### Problem details
Exact repetition is the task: copy every entry below.

• • •

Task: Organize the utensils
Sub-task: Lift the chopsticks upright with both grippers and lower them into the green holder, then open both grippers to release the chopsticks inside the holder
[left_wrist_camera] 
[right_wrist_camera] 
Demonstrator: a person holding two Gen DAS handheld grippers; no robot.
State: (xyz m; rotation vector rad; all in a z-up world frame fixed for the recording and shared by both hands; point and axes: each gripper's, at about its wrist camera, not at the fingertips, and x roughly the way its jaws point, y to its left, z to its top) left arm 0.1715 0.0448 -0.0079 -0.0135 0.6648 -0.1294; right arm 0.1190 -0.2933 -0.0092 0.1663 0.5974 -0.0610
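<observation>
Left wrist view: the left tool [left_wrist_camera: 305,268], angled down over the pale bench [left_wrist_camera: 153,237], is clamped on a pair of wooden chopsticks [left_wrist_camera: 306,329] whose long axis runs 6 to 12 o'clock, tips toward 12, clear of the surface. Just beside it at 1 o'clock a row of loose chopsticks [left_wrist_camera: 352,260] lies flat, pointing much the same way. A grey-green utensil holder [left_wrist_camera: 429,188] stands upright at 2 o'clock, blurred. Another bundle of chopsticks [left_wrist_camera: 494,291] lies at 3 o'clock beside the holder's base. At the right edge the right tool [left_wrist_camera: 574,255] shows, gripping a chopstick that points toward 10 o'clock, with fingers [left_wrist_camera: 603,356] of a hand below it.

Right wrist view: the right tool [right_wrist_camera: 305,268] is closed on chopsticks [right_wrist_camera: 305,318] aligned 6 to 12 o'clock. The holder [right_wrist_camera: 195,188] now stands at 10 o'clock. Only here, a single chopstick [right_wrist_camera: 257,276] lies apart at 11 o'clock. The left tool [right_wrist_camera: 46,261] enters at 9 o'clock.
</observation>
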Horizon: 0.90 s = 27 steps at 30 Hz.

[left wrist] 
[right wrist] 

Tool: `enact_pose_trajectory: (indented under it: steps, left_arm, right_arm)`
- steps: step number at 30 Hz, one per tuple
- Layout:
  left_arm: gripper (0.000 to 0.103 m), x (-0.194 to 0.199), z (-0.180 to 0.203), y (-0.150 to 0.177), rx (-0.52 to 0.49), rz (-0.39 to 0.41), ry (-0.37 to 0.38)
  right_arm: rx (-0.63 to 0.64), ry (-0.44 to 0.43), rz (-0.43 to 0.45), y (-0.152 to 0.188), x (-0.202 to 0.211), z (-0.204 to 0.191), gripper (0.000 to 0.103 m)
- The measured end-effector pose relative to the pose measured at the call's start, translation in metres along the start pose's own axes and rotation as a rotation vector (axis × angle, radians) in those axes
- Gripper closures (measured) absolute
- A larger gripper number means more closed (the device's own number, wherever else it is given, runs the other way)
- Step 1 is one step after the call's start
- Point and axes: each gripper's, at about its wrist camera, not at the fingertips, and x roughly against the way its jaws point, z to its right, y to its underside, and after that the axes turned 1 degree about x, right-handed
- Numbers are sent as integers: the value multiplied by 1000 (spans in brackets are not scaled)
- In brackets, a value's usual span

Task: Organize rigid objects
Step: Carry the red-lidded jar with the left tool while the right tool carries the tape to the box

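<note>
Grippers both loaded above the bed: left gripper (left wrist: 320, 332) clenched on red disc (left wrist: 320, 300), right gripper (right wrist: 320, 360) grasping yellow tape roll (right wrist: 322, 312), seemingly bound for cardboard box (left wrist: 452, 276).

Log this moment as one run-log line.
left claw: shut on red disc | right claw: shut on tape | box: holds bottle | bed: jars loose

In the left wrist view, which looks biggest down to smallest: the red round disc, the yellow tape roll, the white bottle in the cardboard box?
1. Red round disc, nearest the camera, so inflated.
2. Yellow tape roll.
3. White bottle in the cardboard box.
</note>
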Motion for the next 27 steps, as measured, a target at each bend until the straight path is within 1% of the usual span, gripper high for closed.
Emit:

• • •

### Answer below
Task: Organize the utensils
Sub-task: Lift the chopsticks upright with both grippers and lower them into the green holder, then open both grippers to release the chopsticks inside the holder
[left_wrist_camera] 
[right_wrist_camera] 
Demonstrator: a person holding two Gen DAS handheld grippers; no robot.
State: (xyz m; rotation vector rad; all in a z-up world frame fixed for the recording and shared by both hands; point and axes: each gripper's, at about its wrist camera, not at the fingertips, and x roughly the way its jaws point, y to its left, z to its top) left arm 0.1715 0.0448 -0.0079 -0.0135 0.6648 -0.1294; right arm 0.1190 -0.2933 -0.0092 0.1663 0.5974 -0.0610
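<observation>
Left wrist view: the left tool [left_wrist_camera: 305,268], angled down over the pale bench [left_wrist_camera: 153,237], is clamped on a pair of wooden chopsticks [left_wrist_camera: 306,329] whose long axis runs 6 to 12 o'clock, tips toward 12, clear of the surface. Just beside it at 1 o'clock a row of loose chopsticks [left_wrist_camera: 352,260] lies flat, pointing much the same way. A grey-green utensil holder [left_wrist_camera: 429,188] stands upright at 2 o'clock, blurred. Another bundle of chopsticks [left_wrist_camera: 494,291] lies at 3 o'clock beside the holder's base. At the right edge the right tool [left_wrist_camera: 574,255] shows, gripping a chopstick that points toward 10 o'clock, with fingers [left_wrist_camera: 603,356] of a hand below it.

Right wrist view: the right tool [right_wrist_camera: 305,268] is closed on chopsticks [right_wrist_camera: 305,318] aligned 6 to 12 o'clock. The holder [right_wrist_camera: 195,188] now stands at 10 o'clock. Only here, a single chopstick [right_wrist_camera: 257,276] lies apart at 11 o'clock. The left tool [right_wrist_camera: 46,261] enters at 9 o'clock.
</observation>
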Horizon: 0.90 s = 27 steps at 30 Hz.

[left wrist] 
[right wrist] 

Tool: `enact_pose_trajectory: (indented under it: steps, left_arm, right_arm)`
- steps: step number at 30 Hz, one per tuple
- Layout:
  left_arm: gripper (0.000 to 0.103 m), x (-0.194 to 0.199), z (-0.180 to 0.203), y (-0.150 to 0.177), rx (-0.52 to 0.49), rz (-0.39 to 0.41), ry (-0.37 to 0.38)
  right_arm: rx (-0.63 to 0.64), ry (-0.44 to 0.43), rz (-0.43 to 0.45), y (-0.152 to 0.188), x (-0.202 to 0.211), z (-0.204 to 0.191), gripper (0.000 to 0.103 m)
- The measured end-effector pose relative to the pose measured at the call's start, translation in metres along the start pose's own axes and rotation as a rotation vector (axis × angle, radians) in those axes
- Gripper closures (measured) absolute
- A larger gripper number means more closed (the device's own number, wherever else it is given, runs the other way)
- Step 1 is one step after the call's start
- Point and axes: each gripper's, at about its wrist camera, not at the fingertips, and x roughly against the way its jaws point, z to its right, y to its underside, and after that the axes turned 1 degree about x, right-handed
- Numbers are sent as integers: the value multiplied by 1000 (spans in brackets are not scaled)
- In brackets, a value's usual span

Task: Organize rigid objects
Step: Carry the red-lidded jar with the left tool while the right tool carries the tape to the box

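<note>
Grippers both loaded above the bed: left gripper (left wrist: 320, 332) clenched on red disc (left wrist: 320, 300), right gripper (right wrist: 320, 360) grasping yellow tape roll (right wrist: 322, 312), seemingly bound for cardboard box (left wrist: 452, 276).

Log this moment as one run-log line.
left claw: shut on red disc | right claw: shut on tape | box: holds bottle | bed: jars loose

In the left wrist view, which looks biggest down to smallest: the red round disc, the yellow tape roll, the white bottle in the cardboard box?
1. Red round disc, nearest the camera, so inflated.
2. Yellow tape roll.
3. White bottle in the cardboard box.
</note>
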Motion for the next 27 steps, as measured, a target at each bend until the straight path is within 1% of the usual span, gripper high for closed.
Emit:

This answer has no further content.